• **Task directions**:
What appears from the first line of the data below through the line containing "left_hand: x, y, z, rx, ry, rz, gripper", both included, should be copied exactly, and nothing else.

• **Data shown**:

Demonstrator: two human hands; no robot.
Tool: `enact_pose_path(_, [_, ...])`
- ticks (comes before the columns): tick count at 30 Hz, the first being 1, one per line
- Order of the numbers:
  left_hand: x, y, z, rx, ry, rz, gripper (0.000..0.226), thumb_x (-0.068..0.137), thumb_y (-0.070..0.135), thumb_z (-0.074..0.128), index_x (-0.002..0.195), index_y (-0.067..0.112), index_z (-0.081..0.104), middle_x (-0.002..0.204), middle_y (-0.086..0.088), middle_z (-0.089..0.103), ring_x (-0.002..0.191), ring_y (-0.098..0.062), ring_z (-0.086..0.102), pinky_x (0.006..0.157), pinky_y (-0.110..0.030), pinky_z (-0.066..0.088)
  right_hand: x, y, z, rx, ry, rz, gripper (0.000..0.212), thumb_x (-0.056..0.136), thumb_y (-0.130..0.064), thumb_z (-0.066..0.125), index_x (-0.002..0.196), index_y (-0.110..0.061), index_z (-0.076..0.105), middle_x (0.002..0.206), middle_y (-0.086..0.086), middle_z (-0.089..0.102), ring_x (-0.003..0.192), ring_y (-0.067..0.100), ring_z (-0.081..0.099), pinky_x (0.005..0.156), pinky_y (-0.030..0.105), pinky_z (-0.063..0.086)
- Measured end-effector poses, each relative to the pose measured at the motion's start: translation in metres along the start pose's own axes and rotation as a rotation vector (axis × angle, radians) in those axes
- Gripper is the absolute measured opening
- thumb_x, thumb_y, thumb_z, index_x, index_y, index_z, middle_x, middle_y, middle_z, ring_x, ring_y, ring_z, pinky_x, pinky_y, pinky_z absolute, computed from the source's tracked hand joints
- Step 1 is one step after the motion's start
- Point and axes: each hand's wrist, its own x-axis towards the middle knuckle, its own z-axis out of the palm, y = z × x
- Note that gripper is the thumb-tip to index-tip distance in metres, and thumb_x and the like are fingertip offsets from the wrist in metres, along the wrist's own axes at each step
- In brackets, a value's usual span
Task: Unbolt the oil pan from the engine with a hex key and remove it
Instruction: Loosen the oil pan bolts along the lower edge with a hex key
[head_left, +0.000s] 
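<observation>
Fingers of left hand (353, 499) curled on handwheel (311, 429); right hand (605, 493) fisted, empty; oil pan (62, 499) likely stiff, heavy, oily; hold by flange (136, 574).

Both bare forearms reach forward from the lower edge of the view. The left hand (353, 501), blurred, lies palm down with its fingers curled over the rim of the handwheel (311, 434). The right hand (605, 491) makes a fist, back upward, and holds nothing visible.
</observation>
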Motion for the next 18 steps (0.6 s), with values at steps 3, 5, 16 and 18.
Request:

• **Answer for this exercise**:
Demonstrator: two human hands; no robot.
Tool: `enact_pose_path(_, [_, ...])`
- ticks (comes before the columns): tick count at 30 Hz, the first being 1, one per line
- Order of the numbers:
  left_hand: x, y, z, rx, ry, rz, gripper (0.000..0.226), thumb_x (-0.068..0.137), thumb_y (-0.070..0.135), thumb_z (-0.074..0.128), index_x (-0.002..0.195), index_y (-0.067..0.112), index_z (-0.081..0.104), middle_x (-0.002..0.204), middle_y (-0.086..0.088), middle_z (-0.089..0.103), ring_x (-0.002..0.191), ring_y (-0.098..0.062), ring_z (-0.086..0.102), pinky_x (0.006..0.157), pinky_y (-0.110..0.030), pinky_z (-0.066..0.088)

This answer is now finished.